→ Your assignment
Begin at the line containing "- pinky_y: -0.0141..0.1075" in the data below and go on through the line containing "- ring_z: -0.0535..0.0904", repeating each line exactly; include both ends and no other line.

→ Data excerpt
=-=-=-=-=

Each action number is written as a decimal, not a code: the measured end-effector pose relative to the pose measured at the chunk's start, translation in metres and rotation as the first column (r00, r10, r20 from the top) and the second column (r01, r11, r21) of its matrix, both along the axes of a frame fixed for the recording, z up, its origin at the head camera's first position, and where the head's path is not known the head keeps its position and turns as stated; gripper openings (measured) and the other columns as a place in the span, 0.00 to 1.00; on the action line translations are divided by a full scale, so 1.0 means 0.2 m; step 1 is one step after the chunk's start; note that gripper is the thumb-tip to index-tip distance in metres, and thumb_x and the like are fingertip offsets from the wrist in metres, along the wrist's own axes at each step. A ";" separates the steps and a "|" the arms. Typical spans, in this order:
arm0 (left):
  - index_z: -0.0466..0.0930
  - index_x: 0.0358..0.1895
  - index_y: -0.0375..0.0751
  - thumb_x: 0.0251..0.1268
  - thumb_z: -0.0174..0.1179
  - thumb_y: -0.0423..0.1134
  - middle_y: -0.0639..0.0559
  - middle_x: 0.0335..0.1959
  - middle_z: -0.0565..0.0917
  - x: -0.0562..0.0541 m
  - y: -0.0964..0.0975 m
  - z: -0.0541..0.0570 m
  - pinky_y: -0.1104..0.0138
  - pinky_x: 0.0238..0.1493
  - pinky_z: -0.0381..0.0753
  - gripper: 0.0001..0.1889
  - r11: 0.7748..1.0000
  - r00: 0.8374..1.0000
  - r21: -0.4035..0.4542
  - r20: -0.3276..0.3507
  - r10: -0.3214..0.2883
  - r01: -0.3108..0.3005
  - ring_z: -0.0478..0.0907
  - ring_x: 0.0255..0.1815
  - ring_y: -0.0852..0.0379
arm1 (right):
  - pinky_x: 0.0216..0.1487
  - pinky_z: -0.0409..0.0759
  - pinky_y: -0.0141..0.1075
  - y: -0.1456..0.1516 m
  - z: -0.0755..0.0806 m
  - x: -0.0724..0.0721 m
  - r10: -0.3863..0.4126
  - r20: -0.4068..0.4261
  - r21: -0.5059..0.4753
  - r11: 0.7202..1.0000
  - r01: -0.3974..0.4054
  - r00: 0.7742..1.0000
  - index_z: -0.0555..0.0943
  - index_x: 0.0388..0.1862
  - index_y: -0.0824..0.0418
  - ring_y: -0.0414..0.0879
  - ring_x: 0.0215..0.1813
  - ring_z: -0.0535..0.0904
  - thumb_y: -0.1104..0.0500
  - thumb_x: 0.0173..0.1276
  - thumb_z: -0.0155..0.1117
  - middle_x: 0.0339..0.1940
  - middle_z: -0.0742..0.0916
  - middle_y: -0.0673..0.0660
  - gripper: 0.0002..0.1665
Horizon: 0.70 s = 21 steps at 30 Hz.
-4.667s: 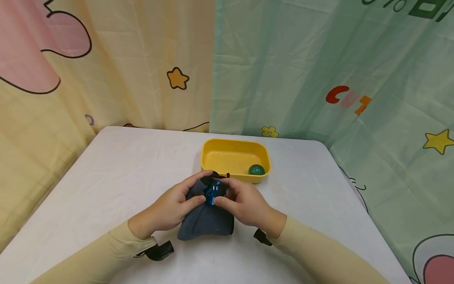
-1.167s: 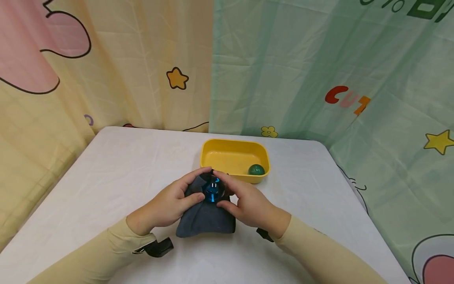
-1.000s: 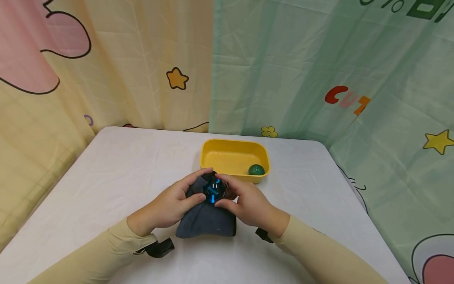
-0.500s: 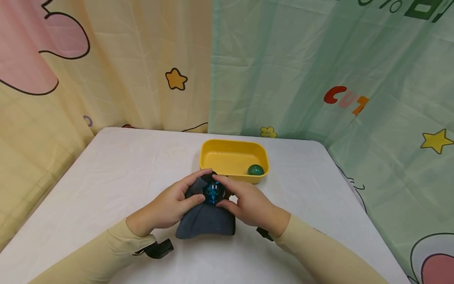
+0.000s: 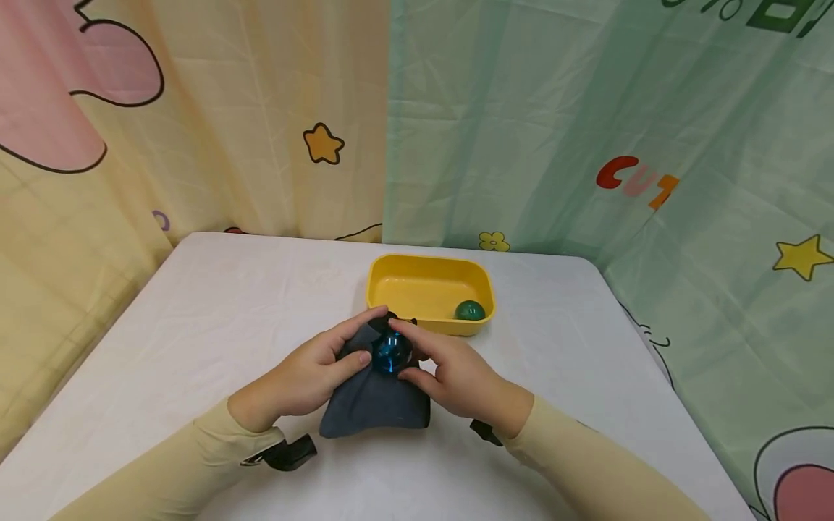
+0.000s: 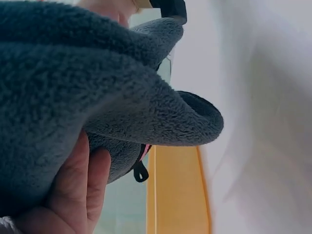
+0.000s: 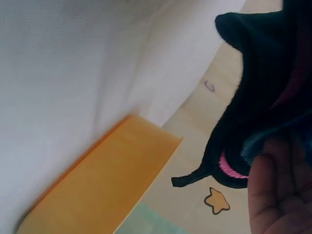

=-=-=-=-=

→ Answer area
  - pinky_y: -0.0141..0.1075
  - y: -0.1456..0.1516 m
  - z: -0.0755..0.0806 m
  - x: -0.0724..0.0721 m
  - r10: -0.3863..0.4126
  - r20: -0.4068..0.4261
  - r21: -0.5059..0.4753
  - r11: 0.7202..1.0000
  - r01: -0.3974..0.4054
  - r00: 0.7742..1.0000
  - index_z: -0.0555..0.0943
  - index_x: 0.0388..0.1862
  - index_y: -0.0824..0.0418
  - ring_y: -0.0414..0.0879
  - ring_x: 0.0215..0.1813
  - ring_z: -0.0535..0.0904

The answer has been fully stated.